## Task instructions
What you need to produce is the complete listing, repeated exactly.

## Recorded data
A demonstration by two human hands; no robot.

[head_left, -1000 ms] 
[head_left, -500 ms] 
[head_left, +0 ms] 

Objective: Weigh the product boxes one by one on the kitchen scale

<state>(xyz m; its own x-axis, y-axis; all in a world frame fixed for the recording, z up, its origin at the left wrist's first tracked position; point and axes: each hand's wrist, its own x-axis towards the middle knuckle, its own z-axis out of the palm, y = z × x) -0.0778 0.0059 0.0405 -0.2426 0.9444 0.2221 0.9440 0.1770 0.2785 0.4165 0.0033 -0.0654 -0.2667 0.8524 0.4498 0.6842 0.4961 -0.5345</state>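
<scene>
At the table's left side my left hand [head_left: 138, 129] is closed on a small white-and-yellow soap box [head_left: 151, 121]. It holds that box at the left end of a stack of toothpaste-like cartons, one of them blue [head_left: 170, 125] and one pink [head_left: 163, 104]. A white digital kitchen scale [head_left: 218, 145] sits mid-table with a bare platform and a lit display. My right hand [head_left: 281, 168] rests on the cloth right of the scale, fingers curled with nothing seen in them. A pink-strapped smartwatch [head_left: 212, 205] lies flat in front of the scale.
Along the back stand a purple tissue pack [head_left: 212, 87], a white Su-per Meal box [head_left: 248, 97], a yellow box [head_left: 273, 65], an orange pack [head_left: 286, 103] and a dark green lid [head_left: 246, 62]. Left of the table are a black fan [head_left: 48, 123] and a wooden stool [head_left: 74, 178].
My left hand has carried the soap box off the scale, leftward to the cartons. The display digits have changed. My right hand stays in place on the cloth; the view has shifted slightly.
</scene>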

## Response
A demonstration by two human hands; no robot.

[head_left, -1000 ms] 
[head_left, -500 ms] 
[head_left, +0 ms] 

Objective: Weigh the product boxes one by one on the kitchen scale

<state>(xyz m; its own x-axis, y-axis; all in a world frame fixed for the recording, z up, its origin at the left wrist's first tracked position; point and axes: each hand's wrist, its own x-axis towards the middle knuckle, its own z-axis out of the palm, y = z × x) -0.0778 0.0059 0.0405 -0.2426 0.9444 0.2221 0.9440 0.1770 0.2785 0.4165 0.0033 -0.0654 -0.2667 0.8524 0.4498 0.6842 0.4961 -0.5345</state>
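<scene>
At the table's left side my left hand [head_left: 138, 129] is closed on a small white-and-yellow soap box [head_left: 151, 121]. It holds that box at the left end of a stack of toothpaste-like cartons, one of them blue [head_left: 170, 125] and one pink [head_left: 163, 104]. A white digital kitchen scale [head_left: 218, 145] sits mid-table with a bare platform and a lit display. My right hand [head_left: 281, 168] rests on the cloth right of the scale, fingers curled with nothing seen in them. A pink-strapped smartwatch [head_left: 212, 205] lies flat in front of the scale.
Along the back stand a purple tissue pack [head_left: 212, 87], a white Su-per Meal box [head_left: 248, 97], a yellow box [head_left: 273, 65], an orange pack [head_left: 286, 103] and a dark green lid [head_left: 246, 62]. Left of the table are a black fan [head_left: 48, 123] and a wooden stool [head_left: 74, 178].
My left hand has carried the soap box off the scale, leftward to the cartons. The display digits have changed. My right hand stays in place on the cloth; the view has shifted slightly.
</scene>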

The exercise is done now.